Unfortunately, it seems as if it will take Mam’ Winnie becoming an ancestor for people to develop the ‘Wake up factor’ attributed to her mother in the film. The documentary’s most important feat is that it changes South African history as we know it and counters the male-dominated narrative we have been fed for years. The fact that it exists is a feat in itself as many institutions conspired to denigrate her character publicly to the extent that no film would ever chronicle her life.

If this is not enough to compel you to see it, it is worth noting that the documentary also pays ode to Mam’ Winnie’s fashion sense. Mam’ Winnie had 99 problems but looking shabby was not one of them; it’s breathtaking how drop-dead gorgeous she looked fighting white supremacy and patriarchy.

Pascale Lamche’s documentary will not be released in any cinemas, due to the film’s extensive use of rare archival footage. The biggest obstacle to the film’s mainstream circulation is reserving the rights to the archive footage, so screening of the film is confined to film festivals in South Africa.

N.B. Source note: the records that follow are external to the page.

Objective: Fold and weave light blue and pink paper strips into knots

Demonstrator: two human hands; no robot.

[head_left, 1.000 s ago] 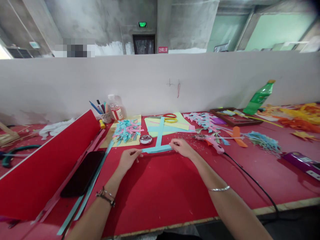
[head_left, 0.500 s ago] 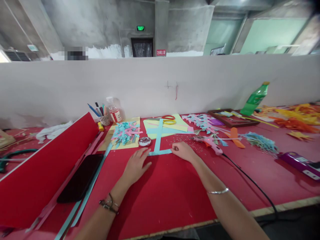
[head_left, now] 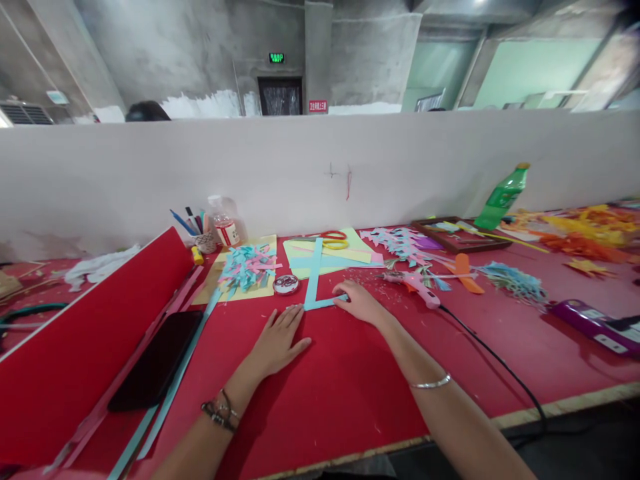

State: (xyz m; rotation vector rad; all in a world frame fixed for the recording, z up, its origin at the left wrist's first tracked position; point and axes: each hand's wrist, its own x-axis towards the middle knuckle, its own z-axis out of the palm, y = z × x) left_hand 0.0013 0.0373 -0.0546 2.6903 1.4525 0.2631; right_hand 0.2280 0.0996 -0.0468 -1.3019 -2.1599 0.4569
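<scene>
Lying L-shaped on the red surface (head_left: 325, 393), the blue paper strip (head_left: 313, 273) is pointing its long leg away from the flat, ungripping left hand (head_left: 275, 343) at its corner, while the right hand (head_left: 363, 303) is pinching its short leg's end.

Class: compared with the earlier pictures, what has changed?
The left hand let go of the blue paper, opened and moved right; the paper now shows an L, not an upside-down T. The right hand stayed at the paper's right end; phone and glue gun unmoved.
</scene>
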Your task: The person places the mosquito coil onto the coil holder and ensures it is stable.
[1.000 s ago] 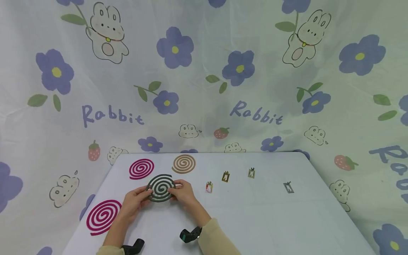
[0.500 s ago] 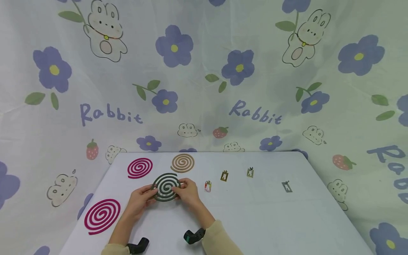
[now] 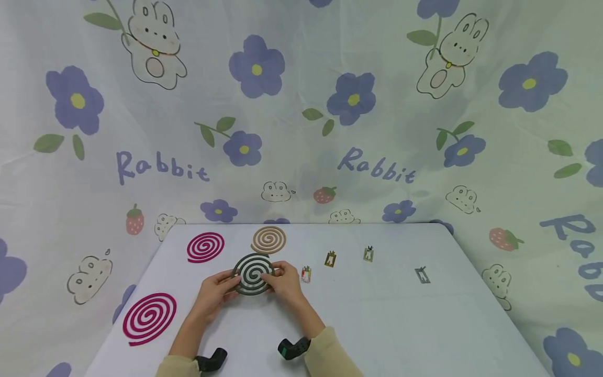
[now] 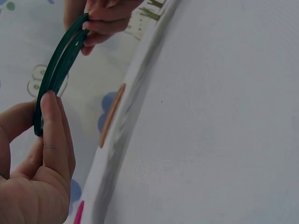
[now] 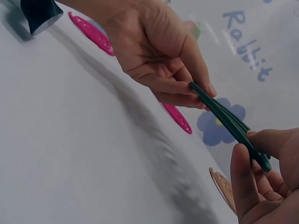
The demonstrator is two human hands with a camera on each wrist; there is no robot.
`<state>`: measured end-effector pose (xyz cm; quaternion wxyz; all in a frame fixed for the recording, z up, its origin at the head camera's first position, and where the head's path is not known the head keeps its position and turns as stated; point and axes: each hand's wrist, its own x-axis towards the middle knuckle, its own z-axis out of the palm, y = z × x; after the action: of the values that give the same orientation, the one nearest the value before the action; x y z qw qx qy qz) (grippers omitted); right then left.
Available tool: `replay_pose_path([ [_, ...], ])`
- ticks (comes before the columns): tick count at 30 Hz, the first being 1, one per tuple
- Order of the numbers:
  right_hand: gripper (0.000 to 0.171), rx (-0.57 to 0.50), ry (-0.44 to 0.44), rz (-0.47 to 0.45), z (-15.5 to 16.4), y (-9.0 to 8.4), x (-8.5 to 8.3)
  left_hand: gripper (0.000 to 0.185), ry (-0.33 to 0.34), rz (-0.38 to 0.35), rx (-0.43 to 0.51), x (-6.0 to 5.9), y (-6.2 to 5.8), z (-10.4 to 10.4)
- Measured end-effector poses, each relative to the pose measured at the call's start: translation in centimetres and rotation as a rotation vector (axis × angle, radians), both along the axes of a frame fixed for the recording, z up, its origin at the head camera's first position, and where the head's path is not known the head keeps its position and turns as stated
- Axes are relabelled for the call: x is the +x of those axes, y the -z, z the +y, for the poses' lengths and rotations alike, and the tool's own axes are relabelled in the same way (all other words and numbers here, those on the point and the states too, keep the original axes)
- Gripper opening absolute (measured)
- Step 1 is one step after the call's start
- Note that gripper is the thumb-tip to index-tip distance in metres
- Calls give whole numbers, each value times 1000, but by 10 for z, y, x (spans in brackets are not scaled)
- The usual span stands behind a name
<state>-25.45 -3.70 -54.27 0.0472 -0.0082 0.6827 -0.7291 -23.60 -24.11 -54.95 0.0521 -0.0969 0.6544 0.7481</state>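
Observation:
A dark green mosquito coil [image 3: 254, 274] is held up over the white table by both hands, its flat face turned towards the head camera. My left hand [image 3: 212, 296] pinches its left rim, thumb on the near face and fingers behind. On the opposite rim my right hand [image 3: 286, 283] pinches it the same way. Seen edge-on in the left wrist view, the coil [image 4: 59, 70] shows separate green strands, slightly spread. In the right wrist view the coil [image 5: 226, 122] slants between both hands, apart from the tabletop.
Two magenta coils [image 3: 205, 246] lie at the left, one far and one near. A tan coil [image 3: 268, 240] lies behind the held one. Several small rectangular metal pieces with cut-outs [image 3: 331, 259] lie to the right. A patterned curtain [image 3: 301, 157] hangs behind the table [image 3: 400, 330].
Both hands have shifted to the right, carrying the green mosquito coil along. Their grip on its rim looks the same. The head view has turned very slightly.

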Motion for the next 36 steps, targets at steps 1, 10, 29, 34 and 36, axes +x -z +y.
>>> replay_pose_path([
  [1,34,-7,4,2,1,0,0,45,3,-1,-3,-1,0,2],
  [10,35,-52,25,20,13,-2,-3,43,31,15,7,-7,-2,14],
  [29,33,1,87,-9,39,-3,-5,42,62,3,27,-22,0,41],
  [34,33,2,97,-22,45,0,-5,42,63,8,55,-23,-1,47],
  [36,34,-7,104,-27,48,0,-6,42,69,13,52,-24,-1,51],
])
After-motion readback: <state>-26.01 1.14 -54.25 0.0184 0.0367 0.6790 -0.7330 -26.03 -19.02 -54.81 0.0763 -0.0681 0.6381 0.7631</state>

Dismal news, as this is easily one of the most important films about the one of the most important apartheid heroes. Nevertheless, if you have the opportunity to see it, do not think twice.

The views expressed in this article are the author’s own and do not necessarily represent The Daily Vox’s editorial policy.

*The term “womxn” is used intentionally to be inclusive of all femme identifying bodies, not just cisgendered women.